**Extracted material**
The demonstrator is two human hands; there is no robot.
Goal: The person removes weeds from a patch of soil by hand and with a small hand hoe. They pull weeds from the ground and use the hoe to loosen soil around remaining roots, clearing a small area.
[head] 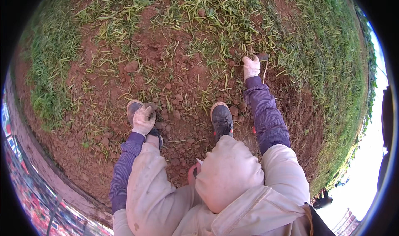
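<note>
My left hand (144, 120), in a pale, soil-stained glove, is low beside my left shoe (132, 108), its fingers curled. Whether anything is inside them is hidden. Farther out to the right, my right hand (251, 66), also gloved, reaches down to the soil among cut stems, fingers bent. Against its right side is a small dark object (262, 57), too unclear to name. A thin pale strip (265, 71) runs down from near that object toward my sleeve. My right shoe (221, 119) stands on reddish soil (187, 92) strewn with clods.
Cut green stalks (218, 24) litter the ground ahead, and taller greenery (336, 64) runs along the right. A pale ledge (50, 173) curves along the left edge. A reddish object (194, 173) shows beneath my legs. A dark figure (322, 201) is far off at lower right.
</note>
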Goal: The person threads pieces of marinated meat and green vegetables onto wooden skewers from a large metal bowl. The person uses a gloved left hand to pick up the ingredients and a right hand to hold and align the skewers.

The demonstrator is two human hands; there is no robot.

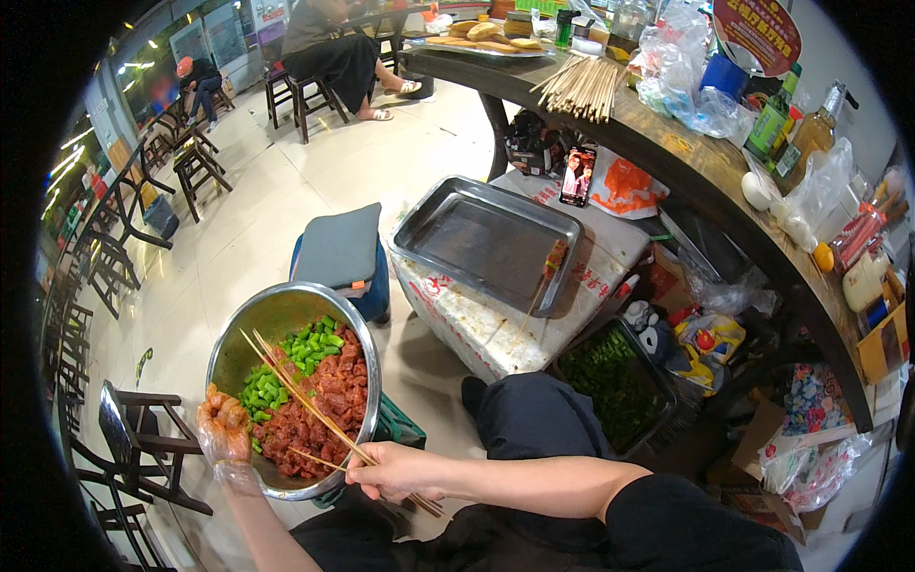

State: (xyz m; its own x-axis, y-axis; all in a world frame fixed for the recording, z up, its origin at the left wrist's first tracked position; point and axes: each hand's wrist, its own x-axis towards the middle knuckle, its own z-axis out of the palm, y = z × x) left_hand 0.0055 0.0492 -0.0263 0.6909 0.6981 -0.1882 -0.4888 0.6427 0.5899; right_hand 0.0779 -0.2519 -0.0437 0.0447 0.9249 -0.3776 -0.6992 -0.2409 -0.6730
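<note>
My right hand [393, 468] grips a bundle of bamboo skewers [304, 393] that slants over a steel bowl [232, 336]. One skewer in this hand points apart from the rest, towards the meat. In the bowl lie chunks of raw red meat [336, 393] beside cut green peppers [314, 347]. My left hand [225, 429], in a clear plastic glove, is curled at the bowl's left rim; whether it holds anything is hidden. A steel tray [479, 236] holds one loaded skewer [552, 264] along its right side.
The tray rests on a white foam box [465, 322]. A lit phone [577, 175] leans behind it. Below right is a container of greens [607, 379]. A counter [643, 107] bears a pile of skewers [582, 86] and bottles [775, 114]. A stool [143, 436] stands left.
</note>
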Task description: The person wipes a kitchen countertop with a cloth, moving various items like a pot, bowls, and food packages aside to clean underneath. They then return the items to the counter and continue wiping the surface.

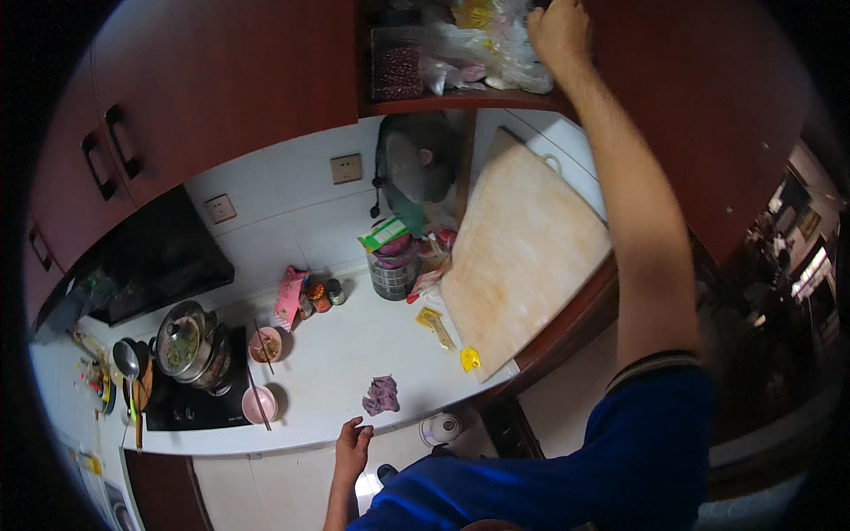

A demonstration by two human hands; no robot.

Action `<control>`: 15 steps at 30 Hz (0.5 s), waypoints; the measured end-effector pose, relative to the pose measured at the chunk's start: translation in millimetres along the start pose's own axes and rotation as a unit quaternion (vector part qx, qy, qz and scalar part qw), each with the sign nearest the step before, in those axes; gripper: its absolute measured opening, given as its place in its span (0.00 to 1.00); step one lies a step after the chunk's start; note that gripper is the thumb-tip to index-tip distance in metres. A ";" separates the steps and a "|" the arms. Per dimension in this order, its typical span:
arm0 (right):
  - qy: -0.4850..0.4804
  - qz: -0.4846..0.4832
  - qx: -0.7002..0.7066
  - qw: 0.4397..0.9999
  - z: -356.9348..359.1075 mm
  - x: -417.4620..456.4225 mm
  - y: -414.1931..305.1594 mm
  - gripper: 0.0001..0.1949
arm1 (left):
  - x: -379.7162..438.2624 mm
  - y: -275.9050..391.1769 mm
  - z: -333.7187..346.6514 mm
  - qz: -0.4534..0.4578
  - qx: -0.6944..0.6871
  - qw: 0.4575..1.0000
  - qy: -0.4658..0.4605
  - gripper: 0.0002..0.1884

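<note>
My right hand (561, 30) is raised to the open upper cabinet at the top, its fingers against or just beside clear plastic bags (511, 56); whether it grips one is hidden. Left of it on the same shelf stands a clear container of dark red beans (400, 72). My left hand (354, 439) hangs at the front edge of the white counter (332, 378), fingers apart, holding nothing. Just beyond it lies a crumpled purple cloth (381, 395). A large wooden board (524, 245) leans at the counter's right end, with a yellow packet (470, 360) by its lower corner.
On the black stove (192, 405) at the left stands a steamer pot with a glass lid (182, 342). Two pink bowls (265, 345) with chopsticks sit beside it. Small jars (335, 292) and a pink bag (290, 299) are by the wall. Red cabinet doors (232, 79) hang overhead.
</note>
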State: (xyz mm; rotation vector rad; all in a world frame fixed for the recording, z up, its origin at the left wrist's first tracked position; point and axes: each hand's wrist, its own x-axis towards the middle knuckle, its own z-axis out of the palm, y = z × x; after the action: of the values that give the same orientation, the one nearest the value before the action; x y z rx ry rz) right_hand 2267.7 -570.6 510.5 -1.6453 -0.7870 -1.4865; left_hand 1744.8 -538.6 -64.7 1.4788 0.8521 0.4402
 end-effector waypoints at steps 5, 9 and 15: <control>-0.213 -0.022 0.192 0.958 -102.5 -175.3 -52.1 0.09 | -14.2 -22.9 -38.5 -0.032 0.000 0.999 -0.033 0.23; -0.364 0.187 0.261 0.874 -212.0 -260.9 77.2 0.07 | 1.4 -21.5 -43.9 -0.002 0.027 0.996 -0.086 0.23; 0.015 0.359 0.226 0.906 -322.1 -195.8 73.3 0.33 | 10.5 -13.0 -56.0 -0.012 0.036 0.994 -0.107 0.23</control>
State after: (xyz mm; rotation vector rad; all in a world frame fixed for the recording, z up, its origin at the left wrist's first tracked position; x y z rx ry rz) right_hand 2138.4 -874.4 314.4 -1.3330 -0.3869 -0.7337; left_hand 1707.9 -494.1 -73.1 1.5482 0.7208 0.2294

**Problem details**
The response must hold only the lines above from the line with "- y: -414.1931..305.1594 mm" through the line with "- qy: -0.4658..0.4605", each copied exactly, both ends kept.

**Your solution**
  - y: -414.1931..305.1594 mm
  - gripper: 0.0001..0.1949
arm1 (left):
  - x: -379.7162..438.2624 mm
  - y: -275.9050..391.1769 mm
  - z: -333.7187..346.6514 mm
  - qz: -0.4534..0.4578
  - qx: -0.6944..0.6871
  - qw: 0.4575..1.0000
  - qy: -0.4658..0.4605

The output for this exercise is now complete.